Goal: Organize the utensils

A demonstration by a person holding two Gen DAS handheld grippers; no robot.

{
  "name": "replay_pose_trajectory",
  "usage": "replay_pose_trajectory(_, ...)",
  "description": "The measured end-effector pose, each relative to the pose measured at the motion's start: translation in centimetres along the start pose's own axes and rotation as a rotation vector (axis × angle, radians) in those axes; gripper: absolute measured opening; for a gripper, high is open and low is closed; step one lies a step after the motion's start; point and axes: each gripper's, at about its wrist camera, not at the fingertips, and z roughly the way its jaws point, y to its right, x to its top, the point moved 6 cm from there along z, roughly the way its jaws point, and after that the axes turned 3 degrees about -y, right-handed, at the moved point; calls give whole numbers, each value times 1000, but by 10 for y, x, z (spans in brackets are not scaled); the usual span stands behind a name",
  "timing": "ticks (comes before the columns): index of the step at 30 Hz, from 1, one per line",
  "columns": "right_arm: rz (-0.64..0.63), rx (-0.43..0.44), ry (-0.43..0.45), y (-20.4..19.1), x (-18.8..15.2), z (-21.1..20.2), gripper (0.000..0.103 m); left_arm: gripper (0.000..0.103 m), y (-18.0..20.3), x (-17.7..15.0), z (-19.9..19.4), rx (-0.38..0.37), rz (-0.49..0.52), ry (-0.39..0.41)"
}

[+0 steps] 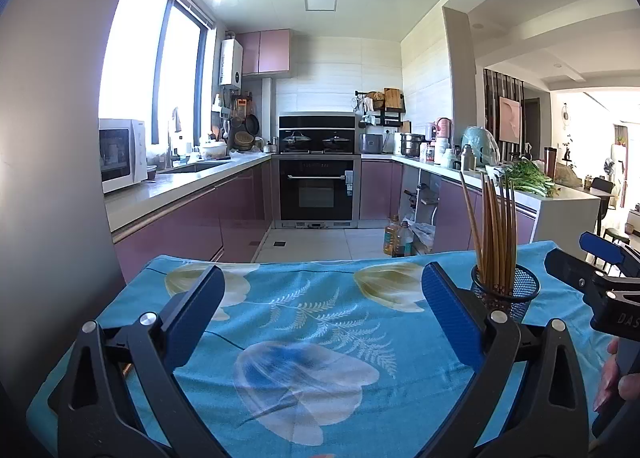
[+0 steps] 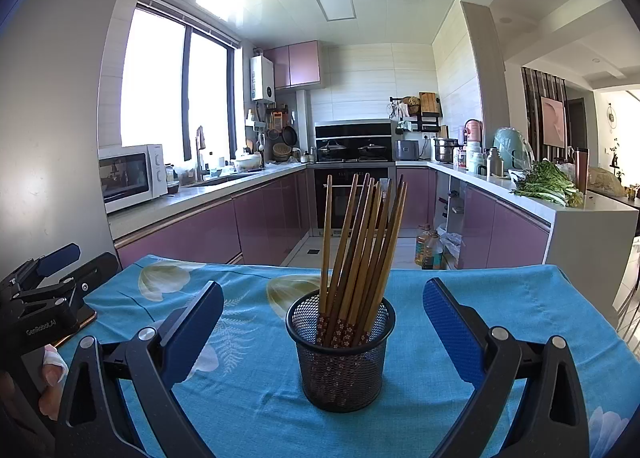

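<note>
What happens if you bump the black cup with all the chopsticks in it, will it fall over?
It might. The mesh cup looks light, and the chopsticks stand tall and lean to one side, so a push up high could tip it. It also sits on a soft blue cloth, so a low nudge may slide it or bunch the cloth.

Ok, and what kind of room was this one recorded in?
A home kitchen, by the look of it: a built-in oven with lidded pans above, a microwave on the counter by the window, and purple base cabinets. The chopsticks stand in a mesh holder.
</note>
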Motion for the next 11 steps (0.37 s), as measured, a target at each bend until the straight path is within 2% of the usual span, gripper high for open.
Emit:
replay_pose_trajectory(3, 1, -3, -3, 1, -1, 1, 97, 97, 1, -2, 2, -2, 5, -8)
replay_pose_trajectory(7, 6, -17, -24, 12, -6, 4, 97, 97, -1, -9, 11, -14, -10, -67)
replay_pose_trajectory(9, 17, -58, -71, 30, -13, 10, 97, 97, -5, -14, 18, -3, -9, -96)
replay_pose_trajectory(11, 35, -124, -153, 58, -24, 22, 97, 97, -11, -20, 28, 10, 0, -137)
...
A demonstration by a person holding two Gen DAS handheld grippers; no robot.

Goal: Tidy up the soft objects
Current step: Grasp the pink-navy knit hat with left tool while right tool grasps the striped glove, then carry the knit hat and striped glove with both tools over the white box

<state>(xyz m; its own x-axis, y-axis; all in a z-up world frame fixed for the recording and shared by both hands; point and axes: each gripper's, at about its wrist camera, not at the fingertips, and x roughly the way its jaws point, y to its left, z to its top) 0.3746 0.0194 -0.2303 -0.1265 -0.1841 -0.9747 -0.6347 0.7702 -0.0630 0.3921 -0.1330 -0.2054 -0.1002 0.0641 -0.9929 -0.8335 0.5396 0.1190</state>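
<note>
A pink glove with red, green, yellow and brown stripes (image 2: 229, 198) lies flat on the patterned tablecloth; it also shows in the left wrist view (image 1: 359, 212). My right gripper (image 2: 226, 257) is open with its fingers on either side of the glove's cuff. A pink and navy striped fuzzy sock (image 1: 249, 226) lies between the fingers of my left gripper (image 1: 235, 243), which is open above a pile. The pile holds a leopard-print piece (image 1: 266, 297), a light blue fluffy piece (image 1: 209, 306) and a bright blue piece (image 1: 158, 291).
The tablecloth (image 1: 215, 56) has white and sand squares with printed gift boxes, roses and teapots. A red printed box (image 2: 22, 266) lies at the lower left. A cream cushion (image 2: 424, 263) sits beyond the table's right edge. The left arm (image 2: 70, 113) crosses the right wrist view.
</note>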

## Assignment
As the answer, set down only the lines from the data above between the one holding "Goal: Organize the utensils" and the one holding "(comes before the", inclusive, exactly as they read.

## Response below
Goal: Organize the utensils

A demonstration by a person holding two Gen DAS handheld grippers; no robot.

{
  "name": "replay_pose_trajectory",
  "usage": "replay_pose_trajectory(_, ...)",
  "description": "The measured end-effector pose, each relative to the pose measured at the motion's start: translation in centimetres along the start pose's own axes and rotation as a rotation vector (axis × angle, radians) in those axes; gripper: absolute measured opening; for a gripper, high is open and low is closed; step one lies a step after the motion's start; point and axes: each gripper's, at about its wrist camera, not at the fingertips, and z roughly the way its jaws point, y to its right, x to its top, the point moved 6 cm from there along z, roughly the way its jaws point, and after that the axes turned 3 degrees about -y, right-handed, at the moved point; calls give whole numbers, each value times 1000, but by 10 for y, x, z (spans in brackets are not scaled); the usual span stands behind a name",
  "timing": "ticks (comes before the columns): index of the step at 30 Hz, from 1, one per line",

Nothing more is required for this answer.